Being a software engineer for several years now, I have observed that the performance testing phase of a project is often neglected, sometimes not even considered.

When we develop a new feature, our mind is naturally focused on making it work.
However, this is not enough, and a working feature could quickly become faulty when being used by an unexpected number of users.

What is load testing?

A typical situation you could encounter

Let’s take a basic example: You need to develop a new HTTP endpoint that will take the requester ID as a parameter, and will return information about him (after going through your database or calling others services).

As a first step, you’ll develop the endpoint on your local environment, and test it by calling it once for one user. You’ll see that it’s working well, you’ll decide then to maybe test it on a testing environment with the same scenario and then you’ll release it into production.

Once released in production, you’ll start receiving customers' complaints about how the app is taking too much time to return the information they requested or even worse, the app is simply no longer answering and you now have to solve the issue as an unpredicted emergency.

What led you to this uncomfortable situation?

The problem is that you have tested your feature in a unitary way: one call for one user. But in production, this is not how your endpoint is going to be used: depending on the number of users you have and their activity, your feature is going to be called maybe 10, a 1,000, or a million times in parallel during several hours. How do you know that your code and your infrastructure are ready and adapted to support this amount of requests?

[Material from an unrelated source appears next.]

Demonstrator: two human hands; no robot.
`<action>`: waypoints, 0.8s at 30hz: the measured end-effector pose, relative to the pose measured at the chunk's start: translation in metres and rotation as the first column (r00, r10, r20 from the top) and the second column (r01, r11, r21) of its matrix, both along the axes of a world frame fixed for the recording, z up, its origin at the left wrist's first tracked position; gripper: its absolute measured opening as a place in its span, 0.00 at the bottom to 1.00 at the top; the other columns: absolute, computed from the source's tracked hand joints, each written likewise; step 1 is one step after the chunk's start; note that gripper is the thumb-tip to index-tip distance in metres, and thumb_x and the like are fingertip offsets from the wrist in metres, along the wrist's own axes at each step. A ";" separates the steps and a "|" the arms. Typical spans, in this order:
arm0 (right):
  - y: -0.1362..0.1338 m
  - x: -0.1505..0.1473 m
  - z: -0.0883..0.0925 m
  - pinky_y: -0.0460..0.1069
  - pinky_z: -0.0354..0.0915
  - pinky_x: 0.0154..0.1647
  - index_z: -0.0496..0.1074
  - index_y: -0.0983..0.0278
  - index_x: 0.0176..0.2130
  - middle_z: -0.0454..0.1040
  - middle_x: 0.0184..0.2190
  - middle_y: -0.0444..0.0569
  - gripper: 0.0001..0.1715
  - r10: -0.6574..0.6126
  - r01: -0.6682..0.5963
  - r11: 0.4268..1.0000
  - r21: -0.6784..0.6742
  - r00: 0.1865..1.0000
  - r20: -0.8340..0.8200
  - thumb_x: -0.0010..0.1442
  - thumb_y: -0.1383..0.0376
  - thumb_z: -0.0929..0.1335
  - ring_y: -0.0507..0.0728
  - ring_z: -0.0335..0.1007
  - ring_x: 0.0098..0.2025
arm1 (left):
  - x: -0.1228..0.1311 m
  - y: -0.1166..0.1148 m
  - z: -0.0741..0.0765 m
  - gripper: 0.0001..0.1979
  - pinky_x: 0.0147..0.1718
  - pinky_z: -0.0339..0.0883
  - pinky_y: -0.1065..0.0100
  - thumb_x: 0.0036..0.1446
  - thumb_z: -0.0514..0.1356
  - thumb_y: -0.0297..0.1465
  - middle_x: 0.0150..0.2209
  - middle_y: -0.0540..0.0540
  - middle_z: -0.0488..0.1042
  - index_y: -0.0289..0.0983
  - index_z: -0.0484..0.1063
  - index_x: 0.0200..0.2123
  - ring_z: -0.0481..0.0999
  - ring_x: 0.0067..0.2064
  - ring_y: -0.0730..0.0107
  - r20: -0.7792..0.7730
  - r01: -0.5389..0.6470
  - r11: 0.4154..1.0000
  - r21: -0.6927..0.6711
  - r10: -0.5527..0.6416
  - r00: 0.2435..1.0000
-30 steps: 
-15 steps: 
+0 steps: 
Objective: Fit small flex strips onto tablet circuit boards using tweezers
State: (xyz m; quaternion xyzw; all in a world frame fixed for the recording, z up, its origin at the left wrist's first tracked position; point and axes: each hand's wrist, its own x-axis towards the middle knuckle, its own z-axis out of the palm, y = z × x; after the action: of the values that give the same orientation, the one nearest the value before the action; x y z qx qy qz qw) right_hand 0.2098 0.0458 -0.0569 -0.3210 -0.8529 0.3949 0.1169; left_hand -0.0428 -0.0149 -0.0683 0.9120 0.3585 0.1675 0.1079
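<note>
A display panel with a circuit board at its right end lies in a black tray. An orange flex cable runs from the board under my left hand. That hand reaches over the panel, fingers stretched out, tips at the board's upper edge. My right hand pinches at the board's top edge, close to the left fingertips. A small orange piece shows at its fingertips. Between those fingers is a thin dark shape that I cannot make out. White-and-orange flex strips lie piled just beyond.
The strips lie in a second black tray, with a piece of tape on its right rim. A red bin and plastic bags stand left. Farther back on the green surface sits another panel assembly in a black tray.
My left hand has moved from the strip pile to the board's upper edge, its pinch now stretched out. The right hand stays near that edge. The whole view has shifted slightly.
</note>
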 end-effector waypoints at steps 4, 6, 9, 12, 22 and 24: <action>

How could this have been prevented?

This is one of the goals of the performance testing (or load testing) phase: while developing your feature, in addition to testing it in a unitary way like you did previously, you’ll also reproduce your production state, to see how the feature behaves when several users are calling it in parallel.

What does the performance testing bring?

It reduces customer frustration.
You’re making sure that the feature you’re releasing will work under heavy load and prevent customers’ complaints about a new feature that is defective

It improves developer experience.
Instead of discovering a performance issue in production once the feature is released and force the developer to fix it quickly and in a stressful context, you can find the same issue before releasing it, and give time to the developer to fix it without having the customer’s frustration as another issue to deal with

It helps product/UX team make relevant decisions when designing the application.
For example, when we need to display a large list of elements, we could do some tests to determine what is the best default number of elements to load at first rendering and then implement pagination, or to answer the question “is a loader necessary?”.

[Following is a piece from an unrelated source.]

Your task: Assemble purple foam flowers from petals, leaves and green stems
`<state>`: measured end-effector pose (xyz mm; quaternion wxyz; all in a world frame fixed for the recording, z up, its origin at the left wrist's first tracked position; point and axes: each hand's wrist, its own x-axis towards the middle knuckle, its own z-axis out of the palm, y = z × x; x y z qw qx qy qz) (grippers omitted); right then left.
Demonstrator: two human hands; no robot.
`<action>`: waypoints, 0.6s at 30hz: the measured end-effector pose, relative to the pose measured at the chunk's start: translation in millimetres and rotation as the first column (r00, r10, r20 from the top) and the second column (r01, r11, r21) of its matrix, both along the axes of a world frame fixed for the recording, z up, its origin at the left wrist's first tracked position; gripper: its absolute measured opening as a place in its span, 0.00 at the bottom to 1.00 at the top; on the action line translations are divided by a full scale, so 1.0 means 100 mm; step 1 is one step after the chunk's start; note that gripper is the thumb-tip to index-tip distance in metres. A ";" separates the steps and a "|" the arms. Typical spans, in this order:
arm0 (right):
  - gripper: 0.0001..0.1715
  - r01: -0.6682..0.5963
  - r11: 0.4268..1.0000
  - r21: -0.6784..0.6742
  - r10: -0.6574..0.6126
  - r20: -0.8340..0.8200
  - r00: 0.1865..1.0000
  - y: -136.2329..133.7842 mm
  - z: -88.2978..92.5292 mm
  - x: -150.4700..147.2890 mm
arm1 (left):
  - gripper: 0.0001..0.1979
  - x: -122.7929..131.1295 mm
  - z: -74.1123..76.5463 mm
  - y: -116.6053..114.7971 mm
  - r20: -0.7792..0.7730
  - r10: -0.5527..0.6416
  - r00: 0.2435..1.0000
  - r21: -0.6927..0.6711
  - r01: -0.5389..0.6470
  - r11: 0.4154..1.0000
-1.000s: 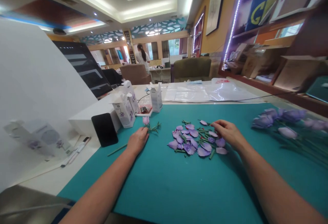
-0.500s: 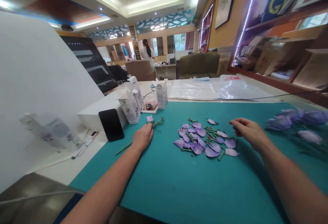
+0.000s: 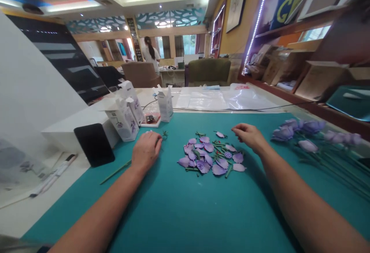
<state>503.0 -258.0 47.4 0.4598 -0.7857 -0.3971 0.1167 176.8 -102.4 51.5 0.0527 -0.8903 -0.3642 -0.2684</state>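
My left hand (image 3: 146, 150) lies on the green mat with its fingers curled over an artificial flower, hiding most of it. The flower's green stem (image 3: 115, 172) sticks out past the wrist side, and a leafy green sprig (image 3: 165, 135) shows beyond the fingertips. In the middle lies a loose pile of purple petals (image 3: 206, 156) mixed with short green stem pieces. Right of the pile, my right hand (image 3: 249, 136) is just above the mat, thumb and fingers pinched together. Whatever is between those fingertips, if anything, is hidden. A small pale bud piece (image 3: 220, 134) lies near them.
Purple flowers on long stems (image 3: 308, 145) lie at the right. White printed boxes (image 3: 123, 120), a dark phone-like slab (image 3: 94, 145) and a pen (image 3: 54, 174) are at the left. Plastic sheets (image 3: 208, 98) lie beyond the green mat (image 3: 185, 214). A person (image 3: 150, 54) stands far back.
The view has turned right, so everything sits further left in it. My left hand now covers the purple bloom that showed before. My right hand stays pinched and has drawn slightly farther from me.
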 end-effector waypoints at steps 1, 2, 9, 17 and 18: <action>0.11 -0.026 0.999 -0.031 0.027 0.029 0.999 0.02 0.01 0.00 | 0.11 0.08 0.05 -0.07 0.049 -0.038 0.998 -0.024 0.039 0.999; 0.10 -0.055 0.996 -0.069 0.059 0.058 0.997 0.04 0.02 -0.01 | 0.11 0.16 0.10 -0.14 0.104 -0.062 0.993 -0.069 0.069 0.995; 0.05 -0.250 0.875 -0.414 0.361 0.214 0.908 -0.02 0.01 -0.17 | 0.21 0.61 0.22 -0.58 0.386 -0.151 0.910 -0.599 0.372 0.710; 0.14 -0.244 0.781 -0.575 0.507 0.355 0.785 -0.12 -0.09 -0.33 | 0.18 0.78 0.04 -0.61 0.470 -0.144 0.871 -0.723 0.473 0.504; 0.14 -0.242 0.776 -0.583 0.514 0.361 0.778 -0.11 -0.09 -0.33 | 0.18 0.78 0.01 -0.60 0.471 -0.135 0.872 -0.733 0.472 0.490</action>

What tool can you use for this?

After some investigations, we’ve decided to choose k6 for the following reasons:

  • It's easy to configure and runs on a local environment
  • Everything is done via code
  • Test could be automatized and integrated to our CI platform (such as CircleCI)
  • Testing results could be sent to our monitoring platform (we use Datadog):
    • We could correlate these results with the other metrics we’re monitoring
    • We could display results in a more understandable way for every stakeholder
  • It's open source

There are a lot of other tools on the market, but I didn’t find them as easy to use as K6, this is my personal opinion, feel free to try them to see which one suits you the best:

One big advantage that k6 has over a lot of tools, is the fact that it's scriptable: you could write advanced test scenarios and add external libraries.

k6 commands.
A typical k6 run.

Let’s take a concrete use case

At PayFit, we’re handling employees' HR data (contract type, salary, job title, contact information, etc.).

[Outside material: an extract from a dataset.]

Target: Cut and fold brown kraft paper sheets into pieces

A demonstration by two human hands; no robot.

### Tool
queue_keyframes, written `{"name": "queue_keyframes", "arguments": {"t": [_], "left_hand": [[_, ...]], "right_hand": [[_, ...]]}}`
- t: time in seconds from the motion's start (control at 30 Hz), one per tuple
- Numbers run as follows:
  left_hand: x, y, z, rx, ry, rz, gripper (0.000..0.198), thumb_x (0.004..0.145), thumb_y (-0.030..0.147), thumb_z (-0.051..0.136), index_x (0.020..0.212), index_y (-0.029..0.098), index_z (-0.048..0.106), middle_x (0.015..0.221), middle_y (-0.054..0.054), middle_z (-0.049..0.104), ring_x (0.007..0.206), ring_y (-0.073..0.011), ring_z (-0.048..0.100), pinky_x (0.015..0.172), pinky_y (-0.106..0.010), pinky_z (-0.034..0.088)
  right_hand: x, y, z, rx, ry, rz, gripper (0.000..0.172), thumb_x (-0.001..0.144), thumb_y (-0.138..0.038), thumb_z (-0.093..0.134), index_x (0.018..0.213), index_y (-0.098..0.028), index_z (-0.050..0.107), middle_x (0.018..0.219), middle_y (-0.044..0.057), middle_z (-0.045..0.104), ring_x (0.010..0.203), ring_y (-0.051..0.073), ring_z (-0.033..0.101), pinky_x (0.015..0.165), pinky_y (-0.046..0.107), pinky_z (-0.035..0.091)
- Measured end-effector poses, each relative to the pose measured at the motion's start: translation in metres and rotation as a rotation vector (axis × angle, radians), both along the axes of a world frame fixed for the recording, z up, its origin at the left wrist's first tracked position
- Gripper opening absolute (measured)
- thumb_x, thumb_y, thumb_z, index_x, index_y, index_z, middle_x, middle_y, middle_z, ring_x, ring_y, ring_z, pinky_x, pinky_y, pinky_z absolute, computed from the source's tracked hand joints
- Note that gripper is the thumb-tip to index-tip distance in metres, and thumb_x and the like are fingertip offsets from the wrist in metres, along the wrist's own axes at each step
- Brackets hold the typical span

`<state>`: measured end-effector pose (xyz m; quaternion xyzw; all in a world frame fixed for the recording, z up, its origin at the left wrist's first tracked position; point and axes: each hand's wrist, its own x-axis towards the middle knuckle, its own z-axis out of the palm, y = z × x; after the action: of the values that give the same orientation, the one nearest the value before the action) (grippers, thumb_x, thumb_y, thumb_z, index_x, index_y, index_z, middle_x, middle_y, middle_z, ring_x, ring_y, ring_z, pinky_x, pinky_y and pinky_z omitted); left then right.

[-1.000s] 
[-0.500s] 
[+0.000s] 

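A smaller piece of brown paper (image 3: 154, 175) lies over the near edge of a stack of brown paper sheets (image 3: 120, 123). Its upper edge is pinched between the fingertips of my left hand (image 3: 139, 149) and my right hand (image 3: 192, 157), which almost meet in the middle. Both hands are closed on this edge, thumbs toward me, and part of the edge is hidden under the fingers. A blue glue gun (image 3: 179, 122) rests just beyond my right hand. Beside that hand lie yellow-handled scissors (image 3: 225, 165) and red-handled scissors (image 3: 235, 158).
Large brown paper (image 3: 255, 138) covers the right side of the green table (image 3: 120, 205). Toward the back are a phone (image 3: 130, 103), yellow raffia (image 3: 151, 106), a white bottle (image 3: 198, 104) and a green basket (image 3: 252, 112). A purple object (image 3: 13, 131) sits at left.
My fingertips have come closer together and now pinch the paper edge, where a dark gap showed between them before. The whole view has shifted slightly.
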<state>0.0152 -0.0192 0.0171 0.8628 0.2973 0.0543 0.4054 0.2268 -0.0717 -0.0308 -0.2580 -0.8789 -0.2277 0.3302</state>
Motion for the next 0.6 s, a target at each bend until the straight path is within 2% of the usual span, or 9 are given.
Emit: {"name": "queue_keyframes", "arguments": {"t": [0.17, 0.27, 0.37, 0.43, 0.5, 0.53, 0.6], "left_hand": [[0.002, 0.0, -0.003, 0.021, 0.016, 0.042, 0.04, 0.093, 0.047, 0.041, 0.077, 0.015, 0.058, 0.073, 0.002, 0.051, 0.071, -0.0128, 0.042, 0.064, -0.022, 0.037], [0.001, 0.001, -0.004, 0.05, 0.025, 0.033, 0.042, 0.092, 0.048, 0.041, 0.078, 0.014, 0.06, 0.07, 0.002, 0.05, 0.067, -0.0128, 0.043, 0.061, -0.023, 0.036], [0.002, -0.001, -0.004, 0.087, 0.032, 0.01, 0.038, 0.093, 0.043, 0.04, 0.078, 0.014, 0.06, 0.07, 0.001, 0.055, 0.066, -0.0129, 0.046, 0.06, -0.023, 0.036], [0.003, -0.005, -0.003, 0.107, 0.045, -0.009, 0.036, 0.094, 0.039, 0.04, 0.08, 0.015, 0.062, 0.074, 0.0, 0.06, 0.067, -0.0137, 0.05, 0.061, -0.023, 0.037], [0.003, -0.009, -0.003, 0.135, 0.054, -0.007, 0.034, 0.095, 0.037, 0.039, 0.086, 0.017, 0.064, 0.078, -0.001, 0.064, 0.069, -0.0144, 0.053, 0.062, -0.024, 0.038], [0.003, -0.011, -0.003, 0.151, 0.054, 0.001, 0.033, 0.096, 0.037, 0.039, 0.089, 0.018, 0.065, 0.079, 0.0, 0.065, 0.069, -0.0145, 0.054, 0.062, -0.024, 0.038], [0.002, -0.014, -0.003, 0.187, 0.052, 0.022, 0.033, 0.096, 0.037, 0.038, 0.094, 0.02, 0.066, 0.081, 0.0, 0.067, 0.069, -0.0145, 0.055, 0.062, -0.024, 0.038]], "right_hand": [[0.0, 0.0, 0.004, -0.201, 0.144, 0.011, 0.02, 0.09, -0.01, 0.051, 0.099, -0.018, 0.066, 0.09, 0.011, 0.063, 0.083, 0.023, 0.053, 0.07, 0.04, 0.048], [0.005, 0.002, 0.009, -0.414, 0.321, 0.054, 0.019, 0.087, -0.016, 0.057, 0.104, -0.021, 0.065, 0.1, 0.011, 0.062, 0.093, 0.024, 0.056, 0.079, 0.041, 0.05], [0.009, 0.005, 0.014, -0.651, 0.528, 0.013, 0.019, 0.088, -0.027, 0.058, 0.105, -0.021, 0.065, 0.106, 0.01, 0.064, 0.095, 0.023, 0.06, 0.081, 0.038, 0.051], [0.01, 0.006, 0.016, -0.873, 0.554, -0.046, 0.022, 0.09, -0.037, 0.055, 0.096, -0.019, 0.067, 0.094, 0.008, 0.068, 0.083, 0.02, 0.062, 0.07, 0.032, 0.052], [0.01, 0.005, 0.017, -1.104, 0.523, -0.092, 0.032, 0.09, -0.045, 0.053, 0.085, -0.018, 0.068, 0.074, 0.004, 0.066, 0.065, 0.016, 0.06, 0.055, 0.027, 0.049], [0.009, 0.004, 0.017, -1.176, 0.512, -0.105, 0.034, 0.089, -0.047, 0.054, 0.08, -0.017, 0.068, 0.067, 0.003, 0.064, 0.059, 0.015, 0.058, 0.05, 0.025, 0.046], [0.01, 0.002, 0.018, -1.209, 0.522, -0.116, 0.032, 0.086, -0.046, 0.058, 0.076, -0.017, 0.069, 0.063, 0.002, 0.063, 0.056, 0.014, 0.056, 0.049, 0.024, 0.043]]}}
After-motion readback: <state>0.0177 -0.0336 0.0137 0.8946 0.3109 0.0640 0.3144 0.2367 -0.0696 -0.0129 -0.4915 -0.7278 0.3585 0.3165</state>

Let’s assume that, without any event-driven approach currently, we want to develop a new feature that will display to an HR administrator all data changes that happened for a specific employee during his time at the company.

The process to find all changes for an employee can be time/resource consuming. For instance, if an employee has been using PayFit for more than 5 years, and if we request to find all changes over this whole time, we’ll have to iterate through more than 60 months of data, and for each month compare a set of values (salary, job title, etc.).

Add to that, the fact that this feature would be used in parallel by several HR administrators of several companies, the final user experience could be very degraded (a lot of time waiting for changes to be displayed or even worse, nothing displayed)

To avoid that, we want to paginate our request: the first time the administrator will be requesting changes, we will be requesting changes that happened over the last X months. On the UI, he’ll have a “Load more” button, if they want to see changes over the next period.

Let’s see how we use K6: With X being a period size in months on which we should detect changes, we want to to find the best X  to provide:

  • the fastest response to the end user (if we take a too big value for X, we’ll take too much time to detect and return first changes)
  • the most fluid experience possible to the end user (if we take a too small value for X, the user will have to click too many times on “Load more” button even to see a small period)

Use case explanation

As an administrator, the first time I land on the employee profile, changes over the last 12 months are requested. If the employee has been present for more than the last 12 months, we add a “Load more” button, so that by clicking on it, we’ll be requesting changes for the next 12 months, and so on.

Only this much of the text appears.